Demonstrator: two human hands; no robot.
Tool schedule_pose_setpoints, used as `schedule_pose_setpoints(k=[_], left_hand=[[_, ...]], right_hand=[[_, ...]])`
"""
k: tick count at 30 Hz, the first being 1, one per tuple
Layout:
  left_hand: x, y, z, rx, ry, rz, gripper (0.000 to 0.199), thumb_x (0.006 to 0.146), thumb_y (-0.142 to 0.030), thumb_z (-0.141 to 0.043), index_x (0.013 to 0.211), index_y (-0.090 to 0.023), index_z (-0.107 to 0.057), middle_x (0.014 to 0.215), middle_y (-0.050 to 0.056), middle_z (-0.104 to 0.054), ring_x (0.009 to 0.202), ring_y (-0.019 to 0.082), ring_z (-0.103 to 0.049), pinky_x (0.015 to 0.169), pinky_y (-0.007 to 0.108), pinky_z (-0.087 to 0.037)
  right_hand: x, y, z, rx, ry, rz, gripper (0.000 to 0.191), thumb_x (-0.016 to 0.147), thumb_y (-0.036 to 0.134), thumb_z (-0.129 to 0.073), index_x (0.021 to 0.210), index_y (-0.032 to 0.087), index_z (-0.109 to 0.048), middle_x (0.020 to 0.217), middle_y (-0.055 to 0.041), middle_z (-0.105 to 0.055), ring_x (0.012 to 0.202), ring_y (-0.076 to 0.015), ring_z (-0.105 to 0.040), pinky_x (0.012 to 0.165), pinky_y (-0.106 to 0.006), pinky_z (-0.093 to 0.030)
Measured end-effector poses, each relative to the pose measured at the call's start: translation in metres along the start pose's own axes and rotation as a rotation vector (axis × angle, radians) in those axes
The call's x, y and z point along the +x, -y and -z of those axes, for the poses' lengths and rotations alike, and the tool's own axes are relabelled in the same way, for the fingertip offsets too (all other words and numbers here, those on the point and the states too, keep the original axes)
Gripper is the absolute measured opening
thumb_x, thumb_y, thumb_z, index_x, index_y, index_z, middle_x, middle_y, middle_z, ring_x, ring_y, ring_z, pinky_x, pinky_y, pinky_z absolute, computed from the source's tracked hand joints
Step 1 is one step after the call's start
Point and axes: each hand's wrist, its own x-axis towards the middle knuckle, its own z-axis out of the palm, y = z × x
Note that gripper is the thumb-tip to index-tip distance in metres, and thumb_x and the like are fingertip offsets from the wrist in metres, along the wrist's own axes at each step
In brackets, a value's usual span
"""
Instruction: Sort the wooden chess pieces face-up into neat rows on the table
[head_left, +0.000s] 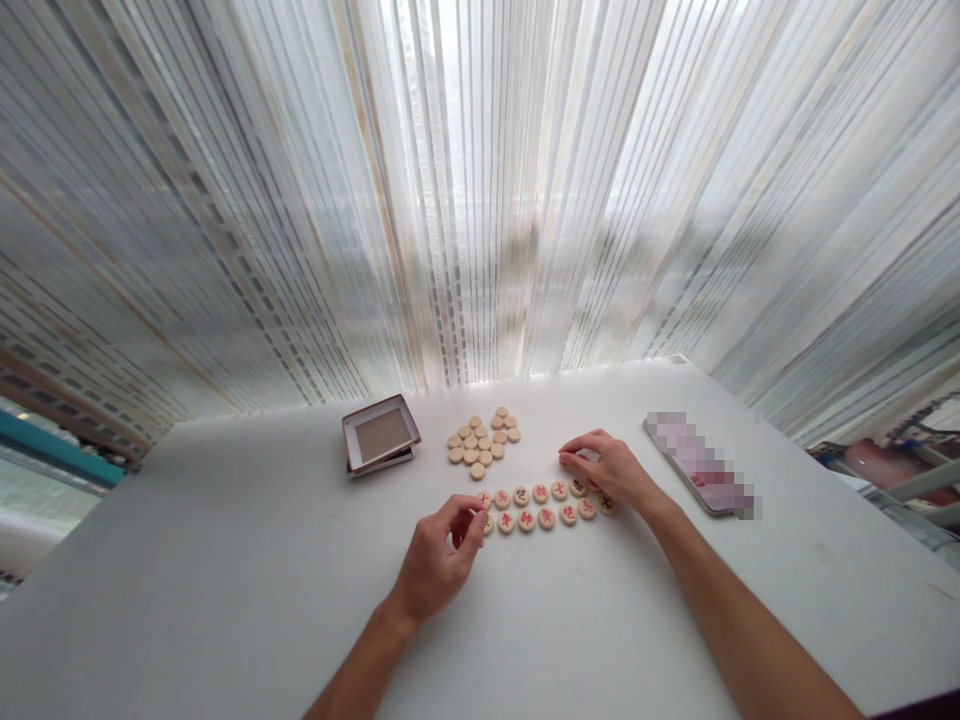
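Two rows of round wooden Chinese chess pieces [546, 518] lie face up on the white table, marked with red and black characters. At the left end of these rows is my left hand [439, 555], thumb and forefinger curled together against the end pieces and partly covering them. My right hand [611, 470] is over the right end of the upper row and hides part of it. Its fingers close to a pinch just above the rows; whatever may be between the fingertips is too small to make out. Behind the rows lies a cluster of blank-side-up chess pieces [470, 442].
An open shallow box [381, 432] with a brown inside stands left of the cluster. To the right lies a flat pinkish object [694, 465], blurred out in part. A striped sheer curtain [495, 200] hangs along the far edge of the white table [300, 560].
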Motion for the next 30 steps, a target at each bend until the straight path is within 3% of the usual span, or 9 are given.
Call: schedule_pose_setpoints(k=[19,25,30], left_hand=[[-0.001,-0.001,-0.001,0.0,0.019,0.002,0.017,0.093,-0.034,-0.056,0.094,-0.019,-0.064,0.062,-0.003,-0.061,0.055,0.012,-0.054,0.056,0.02,-0.044],[-0.001,0.0,0.0,0.003,0.014,-0.003,0.015,0.093,-0.032,-0.056,0.094,-0.019,-0.063,0.061,-0.003,-0.061,0.055,0.012,-0.053,0.055,0.019,-0.043],[-0.001,0.001,0.001,0.003,0.028,0.003,0.014,0.093,-0.032,-0.056,0.094,-0.019,-0.063,0.062,-0.003,-0.061,0.056,0.012,-0.053,0.056,0.02,-0.044]], right_hand=[[0.001,0.001,-0.001,-0.065,-0.002,0.082,0.014,0.083,0.034,-0.067,0.087,0.025,-0.077,0.082,-0.0041,-0.067,0.086,-0.0211,-0.064,0.084,-0.034,-0.049],[-0.001,0.001,0.006,-0.09,-0.034,0.11,0.021,0.091,0.037,-0.057,0.094,0.026,-0.075,0.092,-0.0044,-0.072,0.094,-0.0239,-0.063,0.088,-0.039,-0.047],[-0.001,-0.008,0.014,-0.122,0.023,0.096,0.022,0.091,0.04,-0.057,0.095,0.026,-0.074,0.094,-0.0044,-0.072,0.095,-0.0243,-0.062,0.087,-0.038,-0.046]])
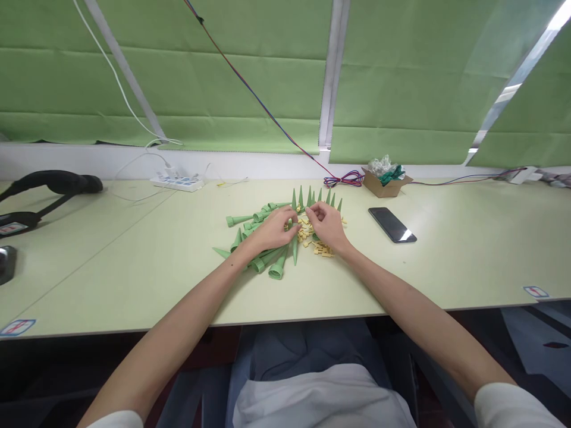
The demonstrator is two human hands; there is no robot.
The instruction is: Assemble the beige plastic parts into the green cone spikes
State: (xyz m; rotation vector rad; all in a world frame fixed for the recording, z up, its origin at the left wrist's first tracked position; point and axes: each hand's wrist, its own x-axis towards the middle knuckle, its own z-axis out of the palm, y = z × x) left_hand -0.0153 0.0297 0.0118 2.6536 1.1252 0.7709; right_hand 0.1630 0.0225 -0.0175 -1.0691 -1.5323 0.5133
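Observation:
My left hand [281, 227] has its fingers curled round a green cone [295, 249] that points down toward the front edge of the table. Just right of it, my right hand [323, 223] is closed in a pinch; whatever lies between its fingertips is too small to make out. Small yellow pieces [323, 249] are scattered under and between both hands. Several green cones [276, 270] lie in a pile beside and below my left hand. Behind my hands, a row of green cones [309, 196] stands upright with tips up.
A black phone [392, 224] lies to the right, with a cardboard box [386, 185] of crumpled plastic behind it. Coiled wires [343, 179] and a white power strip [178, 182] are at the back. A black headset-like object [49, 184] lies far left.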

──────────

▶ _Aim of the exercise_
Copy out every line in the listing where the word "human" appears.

▶ _Task result_
Demonstrator: two human hands; no robot.
The demonstrator is two human hands; there is no robot.

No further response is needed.